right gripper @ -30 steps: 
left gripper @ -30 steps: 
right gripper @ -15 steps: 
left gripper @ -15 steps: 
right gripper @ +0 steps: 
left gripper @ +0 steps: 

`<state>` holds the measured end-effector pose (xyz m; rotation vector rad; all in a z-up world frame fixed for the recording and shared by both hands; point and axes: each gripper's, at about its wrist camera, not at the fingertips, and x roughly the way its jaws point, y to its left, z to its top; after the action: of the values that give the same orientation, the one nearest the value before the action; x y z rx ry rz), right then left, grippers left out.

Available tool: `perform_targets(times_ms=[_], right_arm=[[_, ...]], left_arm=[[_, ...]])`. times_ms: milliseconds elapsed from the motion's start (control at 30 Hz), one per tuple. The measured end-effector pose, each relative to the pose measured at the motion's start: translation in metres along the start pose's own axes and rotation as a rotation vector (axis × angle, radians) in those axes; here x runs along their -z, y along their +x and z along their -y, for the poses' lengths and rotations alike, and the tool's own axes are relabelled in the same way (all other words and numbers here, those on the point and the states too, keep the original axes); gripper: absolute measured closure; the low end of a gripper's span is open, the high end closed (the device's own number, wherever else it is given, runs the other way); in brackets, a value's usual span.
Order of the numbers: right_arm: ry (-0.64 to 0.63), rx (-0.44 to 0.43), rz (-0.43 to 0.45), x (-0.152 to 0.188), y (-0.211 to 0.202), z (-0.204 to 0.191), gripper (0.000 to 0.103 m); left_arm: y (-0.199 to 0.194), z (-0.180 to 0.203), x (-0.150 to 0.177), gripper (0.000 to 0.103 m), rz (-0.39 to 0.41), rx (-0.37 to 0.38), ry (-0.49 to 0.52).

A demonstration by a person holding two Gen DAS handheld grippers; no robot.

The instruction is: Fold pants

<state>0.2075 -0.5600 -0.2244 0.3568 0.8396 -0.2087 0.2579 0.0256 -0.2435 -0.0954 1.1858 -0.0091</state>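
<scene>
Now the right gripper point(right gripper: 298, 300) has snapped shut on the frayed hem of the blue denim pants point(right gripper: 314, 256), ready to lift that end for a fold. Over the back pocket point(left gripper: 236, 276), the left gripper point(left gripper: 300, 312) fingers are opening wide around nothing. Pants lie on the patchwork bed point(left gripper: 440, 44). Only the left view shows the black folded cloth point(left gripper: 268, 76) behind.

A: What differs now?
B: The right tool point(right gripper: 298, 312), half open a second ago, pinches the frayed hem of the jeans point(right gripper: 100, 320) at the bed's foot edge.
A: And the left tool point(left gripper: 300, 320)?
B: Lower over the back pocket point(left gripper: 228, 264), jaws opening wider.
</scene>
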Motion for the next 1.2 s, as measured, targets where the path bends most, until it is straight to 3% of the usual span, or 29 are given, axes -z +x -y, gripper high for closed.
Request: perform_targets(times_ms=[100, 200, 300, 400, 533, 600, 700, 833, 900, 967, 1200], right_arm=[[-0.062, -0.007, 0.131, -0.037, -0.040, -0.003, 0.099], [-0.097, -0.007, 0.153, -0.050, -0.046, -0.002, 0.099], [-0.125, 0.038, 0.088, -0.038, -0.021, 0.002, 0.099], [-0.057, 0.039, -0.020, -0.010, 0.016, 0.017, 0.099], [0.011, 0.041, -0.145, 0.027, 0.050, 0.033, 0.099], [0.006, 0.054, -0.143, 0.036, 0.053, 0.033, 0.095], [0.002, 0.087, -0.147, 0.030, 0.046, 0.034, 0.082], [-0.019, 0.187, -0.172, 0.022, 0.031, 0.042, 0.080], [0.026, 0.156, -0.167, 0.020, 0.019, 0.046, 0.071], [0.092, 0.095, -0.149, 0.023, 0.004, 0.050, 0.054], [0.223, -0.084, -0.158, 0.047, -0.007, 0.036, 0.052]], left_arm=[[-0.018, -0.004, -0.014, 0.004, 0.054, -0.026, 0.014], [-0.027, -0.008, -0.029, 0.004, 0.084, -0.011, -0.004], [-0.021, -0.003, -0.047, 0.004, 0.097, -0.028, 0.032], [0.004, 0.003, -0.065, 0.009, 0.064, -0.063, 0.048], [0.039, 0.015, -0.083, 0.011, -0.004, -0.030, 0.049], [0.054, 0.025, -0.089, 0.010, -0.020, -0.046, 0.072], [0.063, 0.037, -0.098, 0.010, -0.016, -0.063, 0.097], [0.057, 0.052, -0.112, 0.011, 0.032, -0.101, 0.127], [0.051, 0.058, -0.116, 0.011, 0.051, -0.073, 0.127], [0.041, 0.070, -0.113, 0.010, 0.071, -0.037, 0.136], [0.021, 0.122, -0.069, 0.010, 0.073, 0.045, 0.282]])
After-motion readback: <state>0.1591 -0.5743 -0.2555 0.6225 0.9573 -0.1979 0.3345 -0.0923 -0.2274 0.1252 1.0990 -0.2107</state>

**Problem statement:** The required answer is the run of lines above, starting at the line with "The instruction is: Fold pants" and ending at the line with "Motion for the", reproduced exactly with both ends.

**Task output:**
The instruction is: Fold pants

<state>0.2075 -0.5600 -0.2244 0.3568 0.8396 -0.2087 0.2579 0.0256 -0.2435 -0.0954 1.1858 -0.0091</state>
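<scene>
Now the right gripper point(right gripper: 298, 300) has snapped shut on the frayed hem of the blue denim pants point(right gripper: 314, 256), ready to lift that end for a fold. Over the back pocket point(left gripper: 236, 276), the left gripper point(left gripper: 300, 312) fingers are opening wide around nothing. Pants lie on the patchwork bed point(left gripper: 440, 44). Only the left view shows the black folded cloth point(left gripper: 268, 76) behind.

A: What differs now?
B: The right tool point(right gripper: 298, 312), half open a second ago, pinches the frayed hem of the jeans point(right gripper: 100, 320) at the bed's foot edge.
A: And the left tool point(left gripper: 300, 320)?
B: Lower over the back pocket point(left gripper: 228, 264), jaws opening wider.
</scene>
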Motion for the next 1.2 s, as measured, targets where the path bends most, until it is straight to 3% of the usual span, or 29 are given, axes -z +x -y, gripper high for closed.

What came before makes up the full response.